Id, yang merupakan sumber keinginan dan dorongan instingtual, mungkin mendorong seseorang untuk mencari keuntungan pribadi tanpa mempertimbangkan dampaknya terhadap orang lain. Ego, sebagai bagian dari kepribadian yang mencoba menyeimbangkan tuntutan id dengan kenyataan dunia luar, kadang-kadang memilih untuk menutup mata terhadap etika demi memperoleh keuntungan jangka pendek. Sementara itu, superego berfungsi sebagai kontrol moral yang seharusnya menuntun seseorang untuk bertindak sesuai dengan nilai-nilai sosial yang diterima. Namun, dalam banyak kasus korupsi, konflik antara keinginan untuk mendapatkan lebih banyak dan pengaruh dari sistem nilai moral ini dapat mengarah pada keputusan yang salah, seperti menerima suap atau menyalahgunakan kekuasaan.

Freud juga menekankan bahwa banyak tindakan kriminal, termasuk korupsi, dapat dilihat sebagai manifestasi dari kegagalan dalam perkembangan psikologis individu. Ketika individu tidak mampu menyeimbangkan dorongan pribadi dengan nilai-nilai moral yang berlaku di masyarakat, mereka cenderung mencari jalan pintas untuk memuaskan kebutuhan mereka, meskipun itu berarti merugikan orang lain. Oleh karena itu, untuk memahami lebih dalam mengapa korupsi terjadi, kita perlu melihat bukan hanya faktor eksternal, tetapi juga faktor internal yang melibatkan struktur kepribadian dan konflik psikologis individu.

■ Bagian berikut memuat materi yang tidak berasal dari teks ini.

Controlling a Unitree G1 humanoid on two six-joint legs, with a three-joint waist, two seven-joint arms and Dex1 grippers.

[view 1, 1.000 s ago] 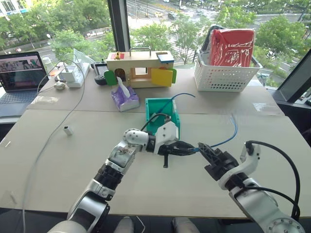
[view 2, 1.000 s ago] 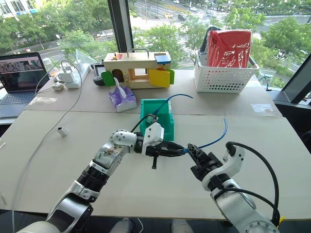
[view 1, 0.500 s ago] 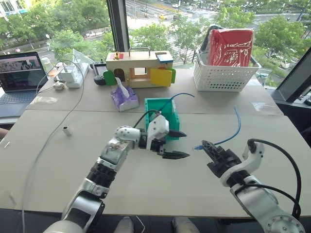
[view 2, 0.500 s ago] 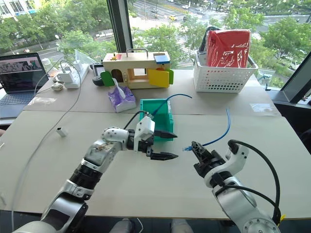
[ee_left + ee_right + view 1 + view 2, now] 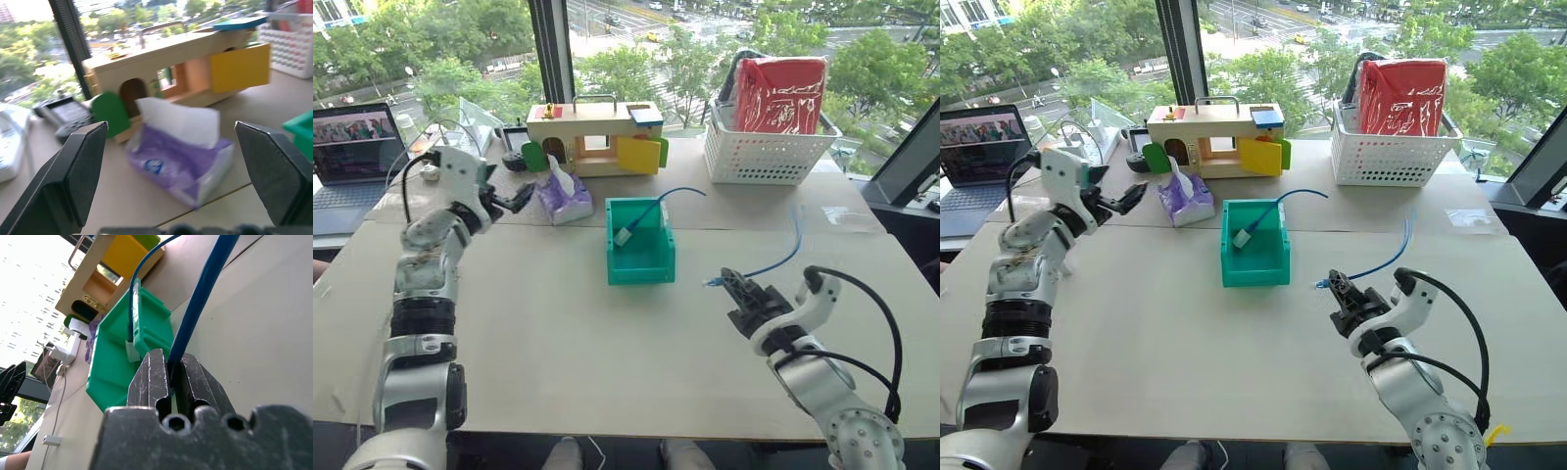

Dalam skala yang lebih luas, peran pendidikan, pembentukan karakter, dan sistem hukum yang adil sangat penting dalam mengatasi akar penyebab korupsi. Masyarakat yang memiliki pemahaman yang lebih kuat tentang nilai-nilai kejujuran, keadilan, dan rasa tanggung jawab sosial akan lebih mampu menanggulangi godaan korupsi. Pemerintah dan lembaga-lembaga pendidikan harus bekerja sama untuk menciptakan lingkungan yang mendukung perilaku etis, di mana individu merasa bertanggung jawab atas tindakan mereka, baik di dunia pribadi maupun publik.

WHY

Sigmund Freud, tokoh utama dalam teori psikoanalisis, mengembangkan konsep mengenai struktur kepribadian manusia yang terdiri dari tiga komponen utama: id, ego, dan superego. Masing-masing komponen ini memainkan peran vital dalam mempengaruhi perilaku manusia, termasuk dalam konteks perilaku koruptif. Id mewakili bagian dari kepribadian yang berfokus pada kepuasan instan dan dorongan naluri yang tidak terhalang oleh norma sosial. Ia beroperasi berdasarkan prinsip kesenangan, mencari kepuasan segera tanpa mempertimbangkan akibat jangka panjang atau dampaknya terhadap orang lain. Dalam hal ini, id sangat terkait dengan keinginan untuk memperoleh keuntungan pribadi yang cepat dan tidak sah, yang sering kali menjadi pendorong utama dalam tindakan korupsi.

Sementara itu, ego berfungsi sebagai penengah yang rasional antara keinginan-keinginan dasar yang berasal dari id dan nilai-nilai moral yang diajarkan oleh superego. Ego berusaha untuk memenuhi dorongan id dengan cara yang realistis dan dapat diterima dalam konteks sosial, dengan mempertimbangkan hukum dan norma yang berlaku. Dalam kasus korupsi, ego memainkan peran penting dalam memproses keputusan individu---apakah ia memilih untuk mengikuti dorongan id yang mengarah pada perilaku koruptif atau menahan diri dan bertindak sesuai dengan prinsip-prinsip moral yang lebih tinggi.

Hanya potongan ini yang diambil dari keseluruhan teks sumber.